■ Exercise: Copy all the data exactly, except the pictures.

Start of Extracted information

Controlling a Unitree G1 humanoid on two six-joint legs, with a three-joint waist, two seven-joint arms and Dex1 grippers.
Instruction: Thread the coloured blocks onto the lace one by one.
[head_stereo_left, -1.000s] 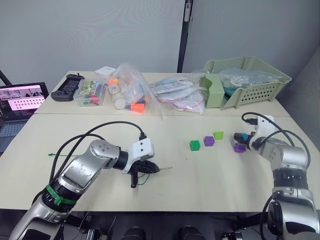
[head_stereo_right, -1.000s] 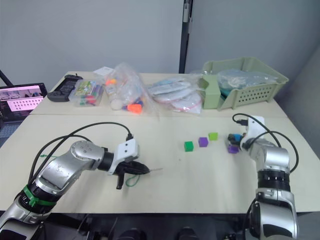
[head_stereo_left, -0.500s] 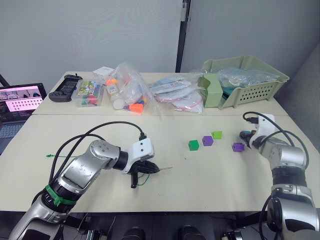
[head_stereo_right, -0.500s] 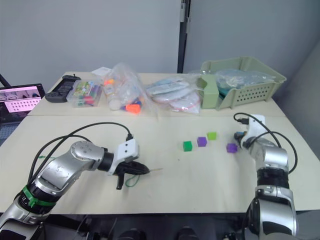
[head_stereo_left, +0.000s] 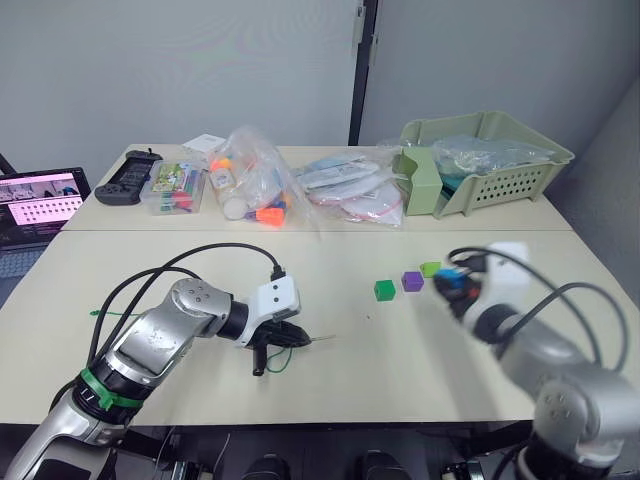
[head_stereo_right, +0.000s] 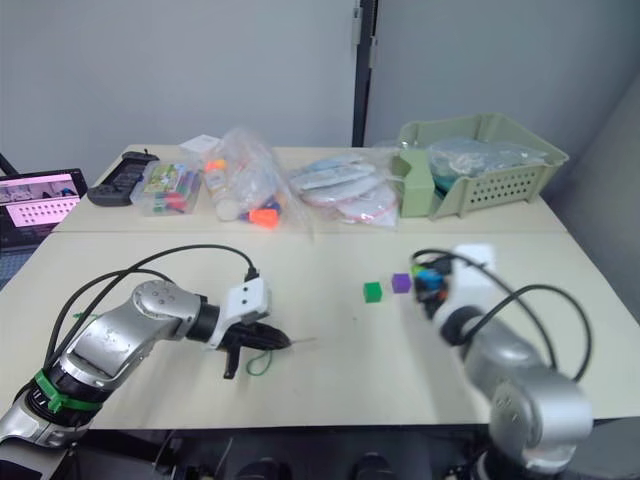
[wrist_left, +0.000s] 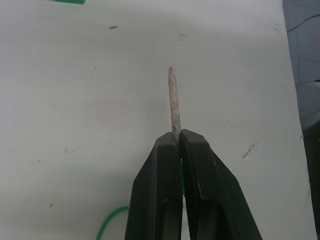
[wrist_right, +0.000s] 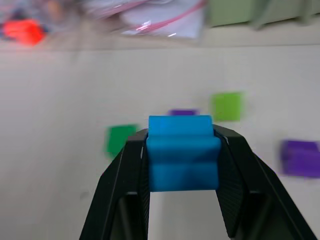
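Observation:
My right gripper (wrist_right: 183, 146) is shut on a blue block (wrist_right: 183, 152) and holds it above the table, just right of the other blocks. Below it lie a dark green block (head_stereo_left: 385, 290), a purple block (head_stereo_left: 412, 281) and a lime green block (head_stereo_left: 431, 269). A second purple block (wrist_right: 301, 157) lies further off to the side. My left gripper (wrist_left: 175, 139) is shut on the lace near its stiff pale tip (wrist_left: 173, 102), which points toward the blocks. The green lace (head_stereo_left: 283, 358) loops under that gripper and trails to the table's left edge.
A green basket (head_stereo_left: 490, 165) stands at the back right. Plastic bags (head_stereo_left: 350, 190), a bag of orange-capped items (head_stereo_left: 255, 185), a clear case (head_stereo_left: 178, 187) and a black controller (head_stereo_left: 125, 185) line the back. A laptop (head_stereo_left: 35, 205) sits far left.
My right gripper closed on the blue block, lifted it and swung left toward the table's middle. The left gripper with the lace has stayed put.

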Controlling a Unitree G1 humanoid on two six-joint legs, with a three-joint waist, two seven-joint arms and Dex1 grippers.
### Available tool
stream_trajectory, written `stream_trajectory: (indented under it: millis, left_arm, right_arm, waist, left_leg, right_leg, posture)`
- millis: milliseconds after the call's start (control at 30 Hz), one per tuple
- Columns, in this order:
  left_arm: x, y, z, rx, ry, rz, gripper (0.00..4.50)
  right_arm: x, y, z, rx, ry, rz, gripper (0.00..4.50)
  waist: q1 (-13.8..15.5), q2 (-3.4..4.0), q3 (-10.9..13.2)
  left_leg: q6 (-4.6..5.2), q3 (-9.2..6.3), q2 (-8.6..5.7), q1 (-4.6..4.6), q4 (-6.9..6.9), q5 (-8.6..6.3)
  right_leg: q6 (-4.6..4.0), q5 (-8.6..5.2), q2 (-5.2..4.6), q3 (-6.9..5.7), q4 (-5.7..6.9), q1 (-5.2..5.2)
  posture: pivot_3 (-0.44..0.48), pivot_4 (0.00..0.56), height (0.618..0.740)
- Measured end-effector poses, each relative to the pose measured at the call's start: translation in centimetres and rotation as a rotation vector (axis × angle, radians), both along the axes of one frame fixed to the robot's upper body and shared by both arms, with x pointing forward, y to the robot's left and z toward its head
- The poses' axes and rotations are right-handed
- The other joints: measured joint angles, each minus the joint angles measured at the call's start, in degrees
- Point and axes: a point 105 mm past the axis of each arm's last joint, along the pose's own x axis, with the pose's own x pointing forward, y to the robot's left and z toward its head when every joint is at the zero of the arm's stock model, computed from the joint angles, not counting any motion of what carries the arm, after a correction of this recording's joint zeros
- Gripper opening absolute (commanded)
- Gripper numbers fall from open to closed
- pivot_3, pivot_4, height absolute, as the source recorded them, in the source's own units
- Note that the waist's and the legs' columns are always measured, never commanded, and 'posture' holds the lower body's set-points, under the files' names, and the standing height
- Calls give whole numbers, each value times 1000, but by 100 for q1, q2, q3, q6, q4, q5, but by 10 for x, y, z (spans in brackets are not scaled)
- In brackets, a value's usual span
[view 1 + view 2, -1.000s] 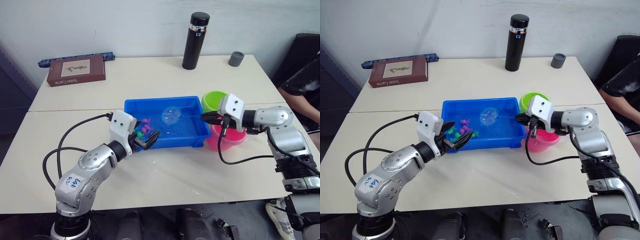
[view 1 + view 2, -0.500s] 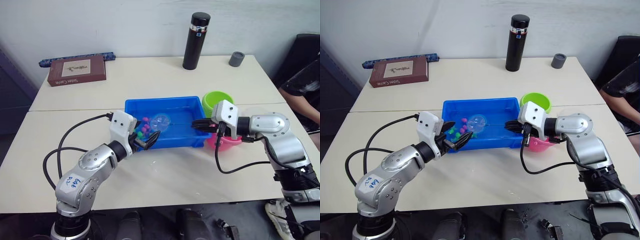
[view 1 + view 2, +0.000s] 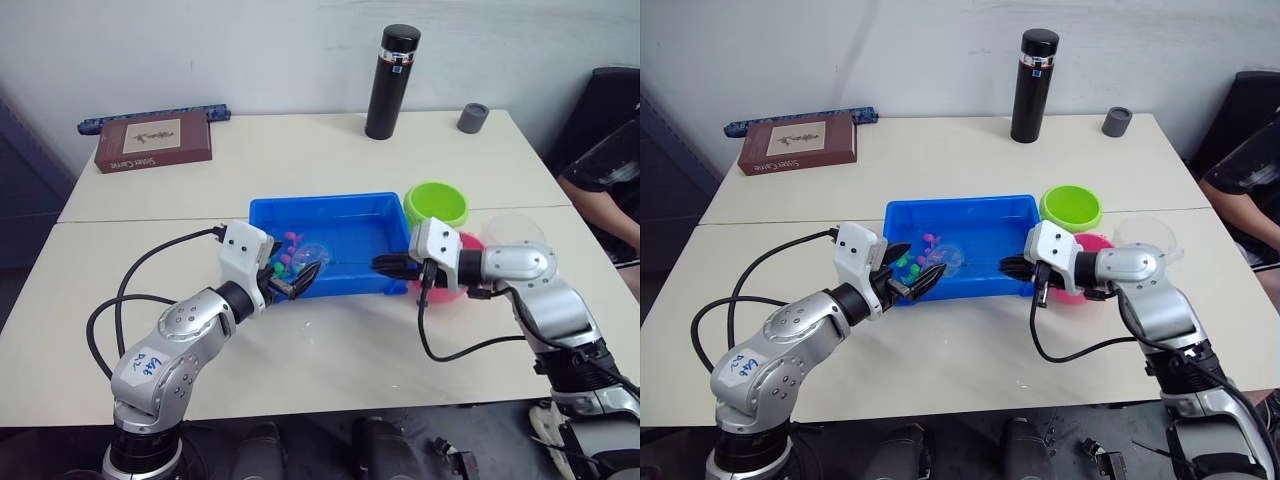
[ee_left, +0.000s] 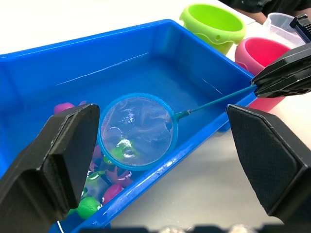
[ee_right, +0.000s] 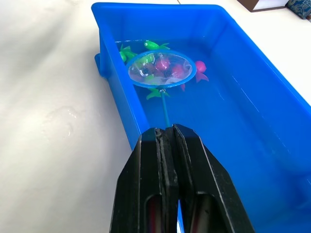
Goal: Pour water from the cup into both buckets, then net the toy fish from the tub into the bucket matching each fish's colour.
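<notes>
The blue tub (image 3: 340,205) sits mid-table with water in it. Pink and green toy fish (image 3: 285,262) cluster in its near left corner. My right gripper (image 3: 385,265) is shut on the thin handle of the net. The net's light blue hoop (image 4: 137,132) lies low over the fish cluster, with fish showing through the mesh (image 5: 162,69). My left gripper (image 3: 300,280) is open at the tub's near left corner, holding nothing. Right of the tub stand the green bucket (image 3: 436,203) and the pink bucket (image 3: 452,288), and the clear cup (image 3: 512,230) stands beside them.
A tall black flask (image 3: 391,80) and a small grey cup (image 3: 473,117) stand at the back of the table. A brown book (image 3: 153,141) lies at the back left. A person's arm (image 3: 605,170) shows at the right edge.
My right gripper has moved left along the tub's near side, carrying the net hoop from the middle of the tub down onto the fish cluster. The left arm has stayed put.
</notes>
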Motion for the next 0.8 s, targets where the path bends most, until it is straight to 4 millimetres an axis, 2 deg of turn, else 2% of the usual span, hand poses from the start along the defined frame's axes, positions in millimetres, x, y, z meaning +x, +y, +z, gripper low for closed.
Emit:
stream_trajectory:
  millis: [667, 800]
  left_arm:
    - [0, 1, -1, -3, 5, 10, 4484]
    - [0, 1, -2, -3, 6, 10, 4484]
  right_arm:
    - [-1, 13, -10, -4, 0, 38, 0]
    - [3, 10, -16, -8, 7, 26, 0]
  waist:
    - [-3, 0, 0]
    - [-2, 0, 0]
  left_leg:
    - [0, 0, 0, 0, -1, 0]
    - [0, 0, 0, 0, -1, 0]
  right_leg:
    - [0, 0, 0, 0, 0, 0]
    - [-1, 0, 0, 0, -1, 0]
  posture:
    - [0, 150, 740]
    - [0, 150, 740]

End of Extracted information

■ Response to this exercise:
Controlling a Unitree G1 humanoid on two six-joint legs, with a three-joint waist, two seven-joint arms and Dex1 grippers.
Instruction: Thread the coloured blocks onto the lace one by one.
[head_stereo_left, -1.000s] 
[head_stereo_right, -1.000s] 
[head_stereo_left, -0.500s] 
[head_stereo_right, -0.500s] 
[head_stereo_left, +0.000s] 
[head_stereo_right, +0.000s] 
[wrist_left, +0.000s] 
[wrist_right, +0.000s] 
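Observation:
My right gripper (wrist_right: 183, 146) is shut on a blue block (wrist_right: 183, 152) and holds it above the table, just right of the other blocks. Below it lie a dark green block (head_stereo_left: 385, 290), a purple block (head_stereo_left: 412, 281) and a lime green block (head_stereo_left: 431, 269). A second purple block (wrist_right: 301, 157) lies further off to the side. My left gripper (wrist_left: 175, 139) is shut on the lace near its stiff pale tip (wrist_left: 173, 102), which points toward the blocks. The green lace (head_stereo_left: 283, 358) loops under that gripper and trails to the table's left edge.
A green basket (head_stereo_left: 490, 165) stands at the back right. Plastic bags (head_stereo_left: 350, 190), a bag of orange-capped items (head_stereo_left: 255, 185), a clear case (head_stereo_left: 178, 187) and a black controller (head_stereo_left: 125, 185) line the back. A laptop (head_stereo_left: 35, 205) sits far left.
My right gripper closed on the blue block, lifted it and swung left toward the table's middle. The left gripper with the lace has stayed put.
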
Controlling a Unitree G1 humanoid on two six-joint legs, with a three-joint waist, two seven-joint arms and Dex1 grippers.
### Available tool
stream_trajectory, written `stream_trajectory: (indented under it: millis, left_arm, right_arm, waist, left_leg, right_leg, posture)`
- millis: milliseconds after the call's start (control at 30 Hz), one per tuple
- Columns, in this order:
  left_arm: x, y, z, rx, ry, rz, gripper (0.00..4.50)
  right_arm: x, y, z, rx, ry, rz, gripper (0.00..4.50)
  waist: q1 (-13.8..15.5), q2 (-3.4..4.0), q3 (-10.9..13.2)
  left_leg: q6 (-4.6..5.2), q3 (-9.2..6.3), q2 (-8.6..5.7), q1 (-4.6..4.6), q4 (-6.9..6.9), q5 (-8.6..6.3)
  right_leg: q6 (-4.6..4.0), q5 (-8.6..5.2), q2 (-5.2..4.6), q3 (-6.9..5.7), q4 (-5.7..6.9), q1 (-5.2..5.2)
  posture: pivot_3 (-0.44..0.48), pivot_4 (0.00..0.56), height (0.618..0.740)
- Measured end-effector poses, each relative to the pose measured at the call's start: translation in centimetres and rotation as a rotation vector (axis × angle, radians), both along the axes of one frame fixed to the robot's upper body and shared by both arms, with x pointing forward, y to the robot's left and z toward its head
- The poses' axes and rotations are right-handed
- The other joints: measured joint angles, each minus the joint angles measured at the call's start, in degrees
- Point and axes: a point 105 mm past the axis of each arm's last joint, along the pose's own x axis, with the pose's own x pointing forward, y to the robot's left and z toward its head when every joint is at the zero of the arm's stock model, computed from the joint angles, not counting any motion of what carries the arm, after a correction of this recording's joint zeros
- Gripper opening absolute (commanded)
- Gripper numbers fall from open to closed
- pivot_3, pivot_4, height absolute, as the source recorded them, in the source's own units
- Note that the waist's and the legs' columns are always measured, never commanded, and 'posture' holds the lower body's set-points, under the files' names, and the standing height
- Calls give whole numbers, each value times 1000, but by 100 for q1, q2, q3, q6, q4, q5, but by 10 for x, y, z (spans in brackets are not scaled)
- In brackets, a value's usual span
[view 1 + view 2, -1.000s] 
[view 1 + view 2, -0.500s] 
[view 1 + view 2, +0.000s] 
[ee_left, +0.000s] 
[ee_right, +0.000s] 
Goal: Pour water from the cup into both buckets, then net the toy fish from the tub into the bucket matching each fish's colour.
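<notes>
The blue tub (image 3: 340,205) sits mid-table with water in it. Pink and green toy fish (image 3: 285,262) cluster in its near left corner. My right gripper (image 3: 385,265) is shut on the thin handle of the net. The net's light blue hoop (image 4: 137,132) lies low over the fish cluster, with fish showing through the mesh (image 5: 162,69). My left gripper (image 3: 300,280) is open at the tub's near left corner, holding nothing. Right of the tub stand the green bucket (image 3: 436,203) and the pink bucket (image 3: 452,288), and the clear cup (image 3: 512,230) stands beside them.
A tall black flask (image 3: 391,80) and a small grey cup (image 3: 473,117) stand at the back of the table. A brown book (image 3: 153,141) lies at the back left. A person's arm (image 3: 605,170) shows at the right edge.
My right gripper has moved left along the tub's near side, carrying the net hoop from the middle of the tub down onto the fish cluster. The left arm has stayed put.
</notes>
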Motion for the next 0.8 s, targets where the path bends most, until it is straight to 4 millimetres an axis, 2 deg of turn, else 2% of the usual span, hand poses from the start along the defined frame's axes, positions in millimetres, x, y, z meaning +x, +y, +z, gripper low for closed.
Emit:
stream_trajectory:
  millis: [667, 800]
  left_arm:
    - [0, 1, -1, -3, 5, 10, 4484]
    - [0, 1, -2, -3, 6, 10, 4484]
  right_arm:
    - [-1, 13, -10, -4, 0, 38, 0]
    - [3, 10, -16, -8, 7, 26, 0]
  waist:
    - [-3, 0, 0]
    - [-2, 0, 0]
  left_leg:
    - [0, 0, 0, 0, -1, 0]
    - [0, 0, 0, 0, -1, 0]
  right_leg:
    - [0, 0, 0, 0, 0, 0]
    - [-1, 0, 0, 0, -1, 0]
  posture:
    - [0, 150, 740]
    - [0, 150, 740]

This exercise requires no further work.